**YOUR ASSIGNMENT**
Output the full listing again without altering anything.

**GIVEN DATA**
---+---
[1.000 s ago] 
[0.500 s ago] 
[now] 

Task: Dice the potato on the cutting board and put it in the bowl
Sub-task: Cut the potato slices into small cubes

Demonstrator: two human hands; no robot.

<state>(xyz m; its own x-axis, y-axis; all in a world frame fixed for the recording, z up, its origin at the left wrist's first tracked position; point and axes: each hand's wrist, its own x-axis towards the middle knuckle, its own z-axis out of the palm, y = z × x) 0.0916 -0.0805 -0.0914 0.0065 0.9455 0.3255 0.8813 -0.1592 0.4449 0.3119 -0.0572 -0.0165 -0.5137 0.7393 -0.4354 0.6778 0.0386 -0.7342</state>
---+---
**WRITTEN SOLUTION**
[1.000 s ago] 
[0.500 s ago] 
[now] 

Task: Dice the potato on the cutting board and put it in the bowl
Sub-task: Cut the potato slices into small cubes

Demonstrator: two human hands; no robot.

<state>(xyz m; its own x-axis, y-axis; all in a world frame fixed for the recording, z up, its origin at the left wrist's first tracked position; point and axes: each hand's wrist, its own x-axis towards the middle knuckle, its own z-axis out of the palm, y = z × x) 0.0916 -0.0805 -0.0914 0.0065 0.9455 0.3255 0.8813 -0.1592 0.4449 0.3119 -0.0572 -0.0165 -0.5137 0.7393 -0.4354 0.6778 0.0386 -0.7342</state>

Above is the complete output.